DMA-BUF cache handling: Off the DMA API map (part 2)
The first part left off with the DMA API's viewpoint that the ownership of a DMA-BUF is transferred to the device domain with a call to dma_buf_map_attachment() and transfers back to the CPU with dma_buf_unmap_attachment(); cache-maintenance operations are done on each call. This sequence provides correctness with regard to CPU-cache handling but, for buffer pipelines that involve many devices where the CPU doesn't actually touch the buffer, these cache operations on each map and unmap call add up and can cause dramatic performance problems.
Who owns the buffer?
To avoid these extraneous cache operations, the DMA-BUF interface allows one aspect of the DMA-API rules to be turned upside down. The DMA API, remember, assumes that the CPU is the natural owner of all memory and that it is only during DMA transactions — where buffer ownership has been clearly transferred to the device — that careful rules are needed. The DMA-BUF interfaces, instead, require the CPU to call dma_buf_begin_cpu_access() before accessing a DMA-BUF. After it is done, the CPU calls dma_buf_end_cpu_access(). If the buffer is accessed from user space, these transitions are effected using the DMA_BUF_IOCTL_SYNC ioctl() command instead.
Specifically:
- dma_buf_begin_cpu_access()
- Allows the exporter to ensure that the memory is actually available for CPU access; the exporter might need to allocate or swap-in and pin the backing storage. The exporter also needs to ensure that CPU access is coherent for the requested access direction.
- dma_buf_end_cpu_access()
- Called when the importer is done accessing the CPU. The exporter can use this to flush caches and unpin any resources pinned in dma_buf_begin_cpu_access().
This approach allows one to look at the DMA-BUF memory as not being owned by the CPU by default; it can be considered to be in the device domain by default instead. CPU-cache handling can thus be done primarily in those calls to ensure the CPU gets a consistent view of the DMA-BUF and may allow for the avoidance of costly cache operations in cases where we pass, map, and access the DMA-BUF only between multiple devices.

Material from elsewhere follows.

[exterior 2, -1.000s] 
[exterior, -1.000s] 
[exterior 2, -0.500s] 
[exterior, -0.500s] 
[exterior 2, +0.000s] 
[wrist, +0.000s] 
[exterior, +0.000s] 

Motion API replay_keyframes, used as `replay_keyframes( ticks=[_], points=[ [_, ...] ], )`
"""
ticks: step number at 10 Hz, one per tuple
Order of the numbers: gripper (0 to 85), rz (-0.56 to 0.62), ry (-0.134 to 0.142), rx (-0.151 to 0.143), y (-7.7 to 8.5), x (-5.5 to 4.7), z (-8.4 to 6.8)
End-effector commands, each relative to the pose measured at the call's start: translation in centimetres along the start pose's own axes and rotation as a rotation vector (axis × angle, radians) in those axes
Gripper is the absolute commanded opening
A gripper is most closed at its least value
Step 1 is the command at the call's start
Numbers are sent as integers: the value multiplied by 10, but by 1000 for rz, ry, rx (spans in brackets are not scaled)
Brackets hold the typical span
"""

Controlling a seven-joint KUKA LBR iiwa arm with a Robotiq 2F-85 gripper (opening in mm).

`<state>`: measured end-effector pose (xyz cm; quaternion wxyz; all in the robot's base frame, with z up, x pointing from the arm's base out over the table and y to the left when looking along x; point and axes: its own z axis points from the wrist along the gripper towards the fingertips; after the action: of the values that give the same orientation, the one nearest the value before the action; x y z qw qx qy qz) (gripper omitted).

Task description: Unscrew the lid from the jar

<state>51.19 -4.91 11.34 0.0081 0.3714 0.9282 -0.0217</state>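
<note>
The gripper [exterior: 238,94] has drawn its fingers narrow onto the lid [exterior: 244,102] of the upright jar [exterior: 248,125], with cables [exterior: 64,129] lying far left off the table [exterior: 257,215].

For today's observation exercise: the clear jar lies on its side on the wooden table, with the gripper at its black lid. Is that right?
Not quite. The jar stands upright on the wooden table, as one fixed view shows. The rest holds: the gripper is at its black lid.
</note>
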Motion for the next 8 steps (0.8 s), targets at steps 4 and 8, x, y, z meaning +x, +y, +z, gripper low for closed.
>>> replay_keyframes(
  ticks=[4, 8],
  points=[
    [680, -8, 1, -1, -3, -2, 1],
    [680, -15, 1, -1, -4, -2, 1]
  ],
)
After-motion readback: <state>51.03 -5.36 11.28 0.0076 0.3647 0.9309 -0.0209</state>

However, this inconsistency with the DMA API causes confusion, and not all DMA-BUF exporters take the same approach. Some exporters try to abide by the DMA API, flushing and invalidating the CPU cache on every map and unmap operation, some may leave those cache operations to the exporter's begin and end hooks, and others do both.
While DMA-BUFs were designed to share buffers between user space and multiple devices, the first DMA-BUF exporters were tied to specific drivers, often superseding custom, driver-specific buffer-allocation code. Consider, for example, a GPU driver that allocates a buffer, performs some rendering into it, and provides a handle back to user space. The user-space process could then pass that buffer, and others along with it, back to the GPU to compose the web-browser window with the other windows that were open in a desktop environment. Switching to a DMA-BUF provided a more generic handle type, so it made sense to use even if the buffers weren't really being shared between multiple devices.

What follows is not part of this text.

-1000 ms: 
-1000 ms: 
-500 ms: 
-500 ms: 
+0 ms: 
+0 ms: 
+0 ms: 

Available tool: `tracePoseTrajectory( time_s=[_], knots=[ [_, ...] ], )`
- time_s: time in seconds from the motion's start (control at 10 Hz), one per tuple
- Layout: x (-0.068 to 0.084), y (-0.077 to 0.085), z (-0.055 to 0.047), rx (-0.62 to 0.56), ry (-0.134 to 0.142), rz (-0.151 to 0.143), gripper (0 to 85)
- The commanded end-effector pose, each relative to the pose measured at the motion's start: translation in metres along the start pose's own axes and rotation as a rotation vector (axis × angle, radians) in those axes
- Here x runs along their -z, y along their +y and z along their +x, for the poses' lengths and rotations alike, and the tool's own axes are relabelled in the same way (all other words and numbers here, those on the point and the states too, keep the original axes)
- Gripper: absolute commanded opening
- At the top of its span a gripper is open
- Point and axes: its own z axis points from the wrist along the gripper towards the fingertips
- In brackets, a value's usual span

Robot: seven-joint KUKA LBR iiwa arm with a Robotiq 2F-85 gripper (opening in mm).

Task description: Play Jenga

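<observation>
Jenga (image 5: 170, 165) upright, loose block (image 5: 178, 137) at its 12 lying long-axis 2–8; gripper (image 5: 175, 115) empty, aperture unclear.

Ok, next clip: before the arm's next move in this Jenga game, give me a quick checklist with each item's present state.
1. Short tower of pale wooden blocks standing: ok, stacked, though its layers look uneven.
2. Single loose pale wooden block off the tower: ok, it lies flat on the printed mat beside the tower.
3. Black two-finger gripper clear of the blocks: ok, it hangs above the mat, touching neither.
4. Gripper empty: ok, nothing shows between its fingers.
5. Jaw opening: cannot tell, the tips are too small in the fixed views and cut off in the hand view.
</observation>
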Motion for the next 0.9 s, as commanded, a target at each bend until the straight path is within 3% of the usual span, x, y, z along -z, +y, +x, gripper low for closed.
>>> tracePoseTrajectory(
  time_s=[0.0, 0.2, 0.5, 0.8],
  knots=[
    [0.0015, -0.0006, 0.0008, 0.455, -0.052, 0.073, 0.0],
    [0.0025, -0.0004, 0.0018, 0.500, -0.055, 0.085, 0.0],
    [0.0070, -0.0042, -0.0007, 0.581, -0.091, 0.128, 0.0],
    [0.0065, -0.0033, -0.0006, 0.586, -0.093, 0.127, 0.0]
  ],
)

But, knowing that the buffer was shared between just the CPU and the device, the DMA-BUF exporter could optimize some of the cache operations. For instance, some DMA-BUF exporters cache the scatter/gather table resulting from the first DMA mapping operation and, as long as the dma_buf_map_attachment() calls are done in the same direction, reuse that table. In this way, they can avoid expensive cache operations on each dma_buf_map_attachment() and dma_buf_unmap_attachment() call, finally releasing the mapping in dma_buf_detach(). These optimizations work because the exporters are tied to the device, so the buffers aren't really being shared, or the devices the buffers are shared with are cache coherent, so the cache maintenance is unnecessary.
This scheme is efficient, but it has resulted in the dozen or so DMA-BUF exporters upstream having different cache-handling and usage semantics. So when we start to look at how to implement generic DMA-BUF exporters to support multiple-device pipelines in some sort of performant way, the rules of the road are not clearly established.
Handling ownership with multiple mappings
While the DMA API provides good guidance for specifying ownership using the map and unmap calls, getting good performance on mobile devices often requires that multiple devices and the CPU all have active mappings to a buffer at the same time. That makes the concept of buffer ownership quite a bit more subtle. For instance, it's common in graphics to have a buffer mapped both by the GPU and a display at the same time. To do this, the system has to be able to share a frame buffer between multiple devices before the frame is finished drawing. This allows the GPU to write to the buffer directly and then signal the display driver, which then can immediately show the buffer.
For this specific use case, DMA-BUF fences built on the explicit fence infrastructure were added, providing a mechanism for a driver (or user space) to wait on a fence that is specific to a buffer. Another driver will eventually signal that fence, initiating the transfer of ownership. However, supporting these parallel mappings requires careful cache handling. Usually this is left to the drivers to do explicitly using the DMA-API synchronization calls. When one is working on a single integrated device with a custom vendor kernel, it is possible to know which driver passes buffers to which and, thus, to be able to add the optimal and correct cache handling. But outside of that controlled environment, it's more complicated.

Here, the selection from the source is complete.